— Task prompt —
What you return must be an exact copy of the lines in the listing below between the line holding "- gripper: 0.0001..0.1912" and the line holding "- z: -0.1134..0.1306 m", inclusive, and nothing more.

— Information supplied —
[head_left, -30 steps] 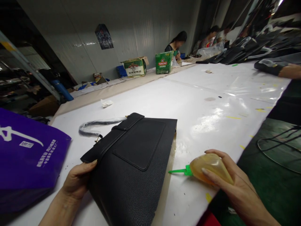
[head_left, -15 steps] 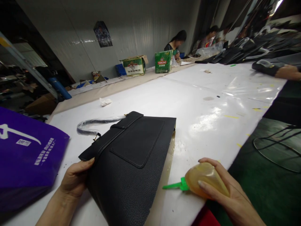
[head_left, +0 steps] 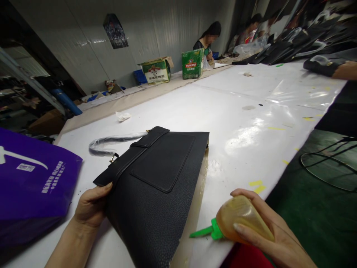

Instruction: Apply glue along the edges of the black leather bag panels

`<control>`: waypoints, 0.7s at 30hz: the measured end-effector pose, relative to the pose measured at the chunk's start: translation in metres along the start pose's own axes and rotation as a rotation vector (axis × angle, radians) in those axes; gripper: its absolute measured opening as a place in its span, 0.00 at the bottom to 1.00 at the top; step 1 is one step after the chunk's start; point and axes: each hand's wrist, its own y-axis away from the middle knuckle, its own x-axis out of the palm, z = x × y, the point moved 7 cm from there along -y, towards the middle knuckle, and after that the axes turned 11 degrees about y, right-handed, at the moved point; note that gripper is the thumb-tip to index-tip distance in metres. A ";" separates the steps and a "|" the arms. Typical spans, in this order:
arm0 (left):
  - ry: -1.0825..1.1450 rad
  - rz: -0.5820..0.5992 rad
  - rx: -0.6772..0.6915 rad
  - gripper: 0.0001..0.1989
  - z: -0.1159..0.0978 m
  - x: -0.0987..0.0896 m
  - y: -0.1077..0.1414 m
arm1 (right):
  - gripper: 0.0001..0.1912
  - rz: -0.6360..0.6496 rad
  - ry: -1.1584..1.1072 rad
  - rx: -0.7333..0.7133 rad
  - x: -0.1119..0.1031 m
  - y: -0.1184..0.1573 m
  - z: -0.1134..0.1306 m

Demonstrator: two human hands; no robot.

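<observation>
A black leather bag lies slanted on the white table, its plastic-wrapped handle pointing away to the left. My left hand grips the bag's left edge, thumb on top. In my right hand is a squeeze bottle of amber liquid, held between thumb and fingers. Its green nozzle points left, close beside the pale, glossy open edge along the bag's right side. Whether the tip touches that edge I cannot tell.
A purple bag stands at the left on the white table. Green boxes sit along the back. Behind them a person bends forward. Black bags are piled at the far right, near another person's hand.
The bottle in my right hand has moved slightly down and left, its nozzle tip now lower along the bag's edge. The camera view has shifted a little. My left hand keeps its hold.
</observation>
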 end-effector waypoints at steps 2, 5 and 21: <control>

— Reply —
  - gripper: 0.0001..0.1912
  - rz: -0.6360..0.6496 rad
  - ry: -1.1584..1.1072 rad
  - rx: -0.7333..0.7133 rad
  - x: -0.1119..0.1031 m
  - y: -0.1184..0.1573 m
  - z: -0.1134..0.1306 m

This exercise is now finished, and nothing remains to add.